▶ **Task**
The answer is one number. Say how many lines in the entries below include the word "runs".

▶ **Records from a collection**

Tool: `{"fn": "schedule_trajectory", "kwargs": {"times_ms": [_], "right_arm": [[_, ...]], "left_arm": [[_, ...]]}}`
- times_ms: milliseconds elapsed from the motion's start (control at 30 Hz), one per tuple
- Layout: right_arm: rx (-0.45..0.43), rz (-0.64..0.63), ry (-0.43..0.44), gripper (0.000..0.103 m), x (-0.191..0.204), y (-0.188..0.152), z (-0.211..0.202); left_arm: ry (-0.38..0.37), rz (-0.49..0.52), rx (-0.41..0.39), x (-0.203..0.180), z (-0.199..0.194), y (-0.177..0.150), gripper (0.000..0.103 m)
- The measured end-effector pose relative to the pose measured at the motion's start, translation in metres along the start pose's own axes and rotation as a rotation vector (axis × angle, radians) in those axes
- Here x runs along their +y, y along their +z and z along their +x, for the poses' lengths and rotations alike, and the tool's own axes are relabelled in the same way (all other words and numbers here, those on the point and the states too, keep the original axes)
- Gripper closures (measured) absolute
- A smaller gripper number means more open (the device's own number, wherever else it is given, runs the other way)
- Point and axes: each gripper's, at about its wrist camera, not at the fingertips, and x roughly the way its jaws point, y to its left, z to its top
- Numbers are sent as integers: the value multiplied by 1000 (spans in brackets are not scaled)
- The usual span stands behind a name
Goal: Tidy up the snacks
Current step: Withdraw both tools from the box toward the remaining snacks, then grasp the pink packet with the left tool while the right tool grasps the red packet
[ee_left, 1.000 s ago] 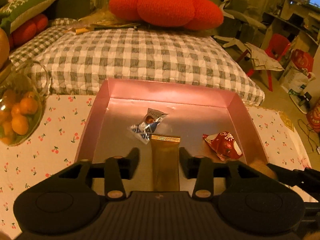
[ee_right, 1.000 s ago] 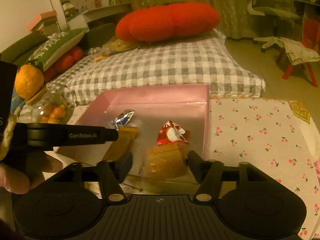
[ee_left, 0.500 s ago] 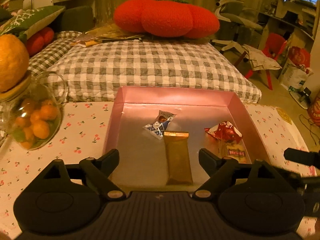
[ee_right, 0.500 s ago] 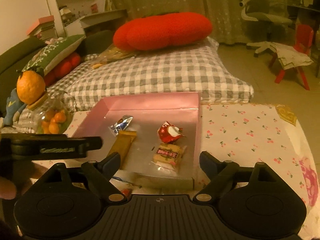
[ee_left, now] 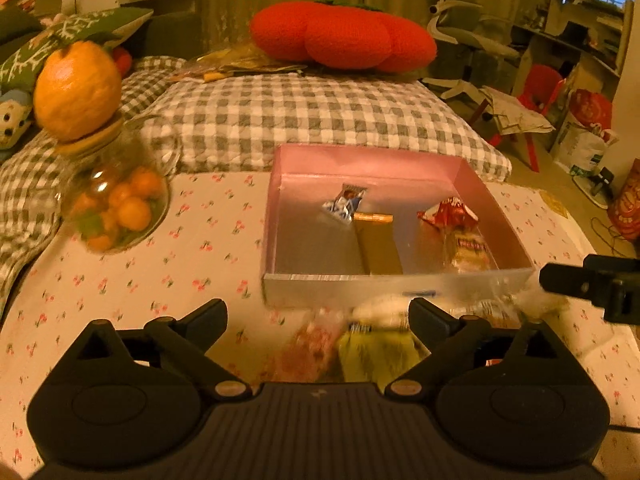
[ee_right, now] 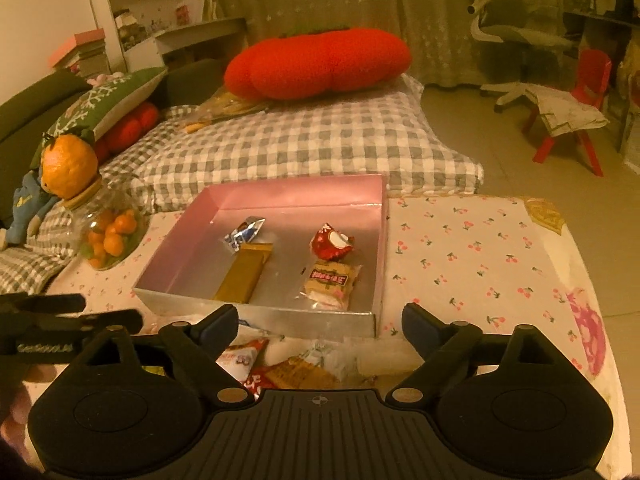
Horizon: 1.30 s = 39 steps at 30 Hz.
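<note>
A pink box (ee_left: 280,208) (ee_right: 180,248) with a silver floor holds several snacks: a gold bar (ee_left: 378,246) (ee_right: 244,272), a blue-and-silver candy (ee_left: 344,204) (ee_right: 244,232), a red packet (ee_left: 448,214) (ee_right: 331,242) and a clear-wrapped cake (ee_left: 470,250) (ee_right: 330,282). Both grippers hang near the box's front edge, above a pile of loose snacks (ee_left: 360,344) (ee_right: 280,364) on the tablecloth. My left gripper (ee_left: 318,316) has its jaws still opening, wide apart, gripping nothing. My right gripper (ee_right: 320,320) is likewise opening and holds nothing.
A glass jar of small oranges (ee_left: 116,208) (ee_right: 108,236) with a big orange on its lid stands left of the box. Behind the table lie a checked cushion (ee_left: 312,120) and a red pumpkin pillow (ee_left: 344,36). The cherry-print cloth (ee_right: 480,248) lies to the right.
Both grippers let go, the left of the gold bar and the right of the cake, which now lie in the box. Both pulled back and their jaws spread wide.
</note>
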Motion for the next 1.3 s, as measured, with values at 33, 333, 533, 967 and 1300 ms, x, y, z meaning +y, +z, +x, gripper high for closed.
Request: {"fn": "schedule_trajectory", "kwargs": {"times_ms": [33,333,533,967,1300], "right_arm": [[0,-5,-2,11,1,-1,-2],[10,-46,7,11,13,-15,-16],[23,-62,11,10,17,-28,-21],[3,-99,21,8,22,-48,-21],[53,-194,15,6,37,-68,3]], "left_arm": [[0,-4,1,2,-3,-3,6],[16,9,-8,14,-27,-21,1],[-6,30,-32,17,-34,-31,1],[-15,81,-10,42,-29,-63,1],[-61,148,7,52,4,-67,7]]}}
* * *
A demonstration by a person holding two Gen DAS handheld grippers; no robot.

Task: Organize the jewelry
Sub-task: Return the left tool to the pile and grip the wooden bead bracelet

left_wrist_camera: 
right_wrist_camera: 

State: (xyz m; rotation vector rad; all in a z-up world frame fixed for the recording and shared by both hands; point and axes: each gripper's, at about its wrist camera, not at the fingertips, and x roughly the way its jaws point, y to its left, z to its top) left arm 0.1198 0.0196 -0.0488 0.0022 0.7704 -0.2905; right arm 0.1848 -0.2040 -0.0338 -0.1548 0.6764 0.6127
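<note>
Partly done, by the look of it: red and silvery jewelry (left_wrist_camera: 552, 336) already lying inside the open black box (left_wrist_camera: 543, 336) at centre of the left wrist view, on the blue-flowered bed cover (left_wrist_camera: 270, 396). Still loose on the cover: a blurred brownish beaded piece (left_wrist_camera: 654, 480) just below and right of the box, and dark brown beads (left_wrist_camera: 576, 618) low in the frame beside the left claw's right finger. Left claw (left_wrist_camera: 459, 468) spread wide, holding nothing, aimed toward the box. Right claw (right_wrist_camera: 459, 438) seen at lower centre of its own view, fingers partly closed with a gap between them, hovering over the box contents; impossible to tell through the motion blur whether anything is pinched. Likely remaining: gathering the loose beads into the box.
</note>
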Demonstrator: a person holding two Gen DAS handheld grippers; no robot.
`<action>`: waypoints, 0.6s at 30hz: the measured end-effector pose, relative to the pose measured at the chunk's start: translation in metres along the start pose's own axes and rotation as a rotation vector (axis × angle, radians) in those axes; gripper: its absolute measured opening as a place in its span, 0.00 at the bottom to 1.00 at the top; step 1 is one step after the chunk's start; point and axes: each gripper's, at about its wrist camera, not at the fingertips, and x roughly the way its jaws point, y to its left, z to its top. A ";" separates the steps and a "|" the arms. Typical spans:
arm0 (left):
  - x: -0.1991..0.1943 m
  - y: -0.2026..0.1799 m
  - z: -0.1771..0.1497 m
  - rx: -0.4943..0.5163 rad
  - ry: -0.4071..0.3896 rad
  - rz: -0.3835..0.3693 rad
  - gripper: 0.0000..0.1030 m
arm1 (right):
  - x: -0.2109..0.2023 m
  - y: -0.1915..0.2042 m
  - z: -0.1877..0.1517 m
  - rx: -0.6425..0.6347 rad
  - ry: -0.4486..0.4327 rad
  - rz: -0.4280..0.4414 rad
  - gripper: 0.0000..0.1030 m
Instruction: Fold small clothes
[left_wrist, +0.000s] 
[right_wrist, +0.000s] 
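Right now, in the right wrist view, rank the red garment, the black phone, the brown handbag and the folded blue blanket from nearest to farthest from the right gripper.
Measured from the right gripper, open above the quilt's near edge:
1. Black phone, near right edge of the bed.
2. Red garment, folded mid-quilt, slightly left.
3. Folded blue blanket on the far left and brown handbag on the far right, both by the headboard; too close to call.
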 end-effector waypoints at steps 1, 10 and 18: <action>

▶ **Your response**
2